Saved entries:

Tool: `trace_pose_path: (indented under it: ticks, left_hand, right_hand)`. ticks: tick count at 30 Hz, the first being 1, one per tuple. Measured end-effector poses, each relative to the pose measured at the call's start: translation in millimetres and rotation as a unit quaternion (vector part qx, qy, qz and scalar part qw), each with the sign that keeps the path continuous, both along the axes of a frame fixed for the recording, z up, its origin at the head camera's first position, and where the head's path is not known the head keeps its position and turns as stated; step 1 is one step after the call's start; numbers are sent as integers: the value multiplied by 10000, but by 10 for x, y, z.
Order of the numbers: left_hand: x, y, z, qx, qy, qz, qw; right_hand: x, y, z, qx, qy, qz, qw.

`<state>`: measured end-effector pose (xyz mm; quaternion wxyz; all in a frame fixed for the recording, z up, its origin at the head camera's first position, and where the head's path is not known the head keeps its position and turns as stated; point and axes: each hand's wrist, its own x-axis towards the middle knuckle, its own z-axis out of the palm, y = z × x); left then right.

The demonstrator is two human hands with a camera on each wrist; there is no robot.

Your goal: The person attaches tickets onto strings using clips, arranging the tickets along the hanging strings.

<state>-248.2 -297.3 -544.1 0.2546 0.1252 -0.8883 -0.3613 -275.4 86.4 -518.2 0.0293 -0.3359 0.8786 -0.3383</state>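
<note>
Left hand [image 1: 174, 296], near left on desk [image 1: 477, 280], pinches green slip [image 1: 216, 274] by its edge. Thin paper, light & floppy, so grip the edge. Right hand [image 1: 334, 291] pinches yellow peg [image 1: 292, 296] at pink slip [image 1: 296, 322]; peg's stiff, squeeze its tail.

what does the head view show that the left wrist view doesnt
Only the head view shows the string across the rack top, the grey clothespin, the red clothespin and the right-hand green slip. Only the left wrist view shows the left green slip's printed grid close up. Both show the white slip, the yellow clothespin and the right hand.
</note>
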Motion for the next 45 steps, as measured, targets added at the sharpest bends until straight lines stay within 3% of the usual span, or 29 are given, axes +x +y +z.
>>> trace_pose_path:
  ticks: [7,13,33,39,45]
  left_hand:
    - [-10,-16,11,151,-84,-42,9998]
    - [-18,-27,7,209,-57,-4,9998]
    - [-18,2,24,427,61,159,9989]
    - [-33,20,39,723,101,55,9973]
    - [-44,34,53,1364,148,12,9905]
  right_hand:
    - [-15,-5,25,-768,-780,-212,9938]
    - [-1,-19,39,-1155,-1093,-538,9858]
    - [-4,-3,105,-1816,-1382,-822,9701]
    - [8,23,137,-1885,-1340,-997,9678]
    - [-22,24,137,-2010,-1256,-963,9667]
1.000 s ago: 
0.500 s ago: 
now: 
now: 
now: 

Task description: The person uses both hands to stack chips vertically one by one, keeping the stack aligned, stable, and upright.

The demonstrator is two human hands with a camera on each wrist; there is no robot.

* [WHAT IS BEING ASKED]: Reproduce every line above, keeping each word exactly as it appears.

* [SOLUTION FOR THIS TASK]:
Tool: `trace_pose_path: (indented under it: ticks, left_hand, right_hand)`. ticks: tick count at 30 Hz, the first being 1, one per tuple. Measured end-effector poses, each relative to the pose measured at the call's start: translation in millimetres and rotation as a unit quaternion (vector part qx, qy, qz and scalar part qw), each with the sign that keeps the path continuous, both along the axes of a frame fixed for the recording, z up, its origin at the head camera's first position, and where the head's path is not known the head keeps its position and turns as stated; step 1 is one step after the call's start; numbers are sent as integers: the value multiplied by 10000, but by 10 for x, y, z.
Order of the numbers: left_hand: x, y, z, qx, qy, qz, qw; right_hand: x, y, z, qx, qy, qz, qw.

`<state>`: measured end-effector pose (xyz mm; quaternion wxyz; all in a frame fixed for the recording, z up, its origin at the head camera's first position, and where the head's path is not known the head keeps its position and turns as stated; point and axes: each hand's wrist, its own x-axis towards the middle knuckle, its own z-axis out of the palm, y = z × x); left then right.

The demonstrator is two human hands with a camera on each wrist; there is no robot.

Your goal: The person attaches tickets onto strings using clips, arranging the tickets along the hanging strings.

<state>-248.2 -297.3 -544.1 0.2546 0.1252 -0.8883 -0.3613 -275.4 86.4 -518.2 0.0293 -0.3359 0.8786 -0.3383</state>
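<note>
Left hand [image 1: 174, 296], near left on desk [image 1: 477, 280], pinches green slip [image 1: 216, 274] by its edge. Thin paper, light & floppy, so grip the edge. Right hand [image 1: 334, 291] pinches yellow peg [image 1: 292, 296] at pink slip [image 1: 296, 322]; peg's stiff, squeeze its tail.

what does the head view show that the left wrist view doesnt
Only the head view shows the string across the rack top, the grey clothespin, the red clothespin and the right-hand green slip. Only the left wrist view shows the left green slip's printed grid close up. Both show the white slip, the yellow clothespin and the right hand.
</note>
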Motion for the next 45 steps, as measured, targets added at the sharpest bends until straight lines stay within 3% of the usual span, or 29 are given, axes +x +y +z.
>>> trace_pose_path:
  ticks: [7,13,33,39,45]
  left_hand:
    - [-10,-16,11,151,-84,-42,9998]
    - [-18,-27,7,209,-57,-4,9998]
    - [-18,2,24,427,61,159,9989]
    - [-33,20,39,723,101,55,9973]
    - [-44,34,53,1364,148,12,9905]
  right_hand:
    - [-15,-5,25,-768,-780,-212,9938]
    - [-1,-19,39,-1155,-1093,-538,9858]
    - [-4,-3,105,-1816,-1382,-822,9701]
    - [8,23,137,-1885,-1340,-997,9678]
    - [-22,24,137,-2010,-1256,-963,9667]
1.000 s ago: 
0.500 s ago: 
now: 
now: 
now: 

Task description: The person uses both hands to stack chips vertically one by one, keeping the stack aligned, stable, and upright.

The demonstrator is two human hands with a camera on each wrist; there is no robot.

Nothing else is required to complete the output.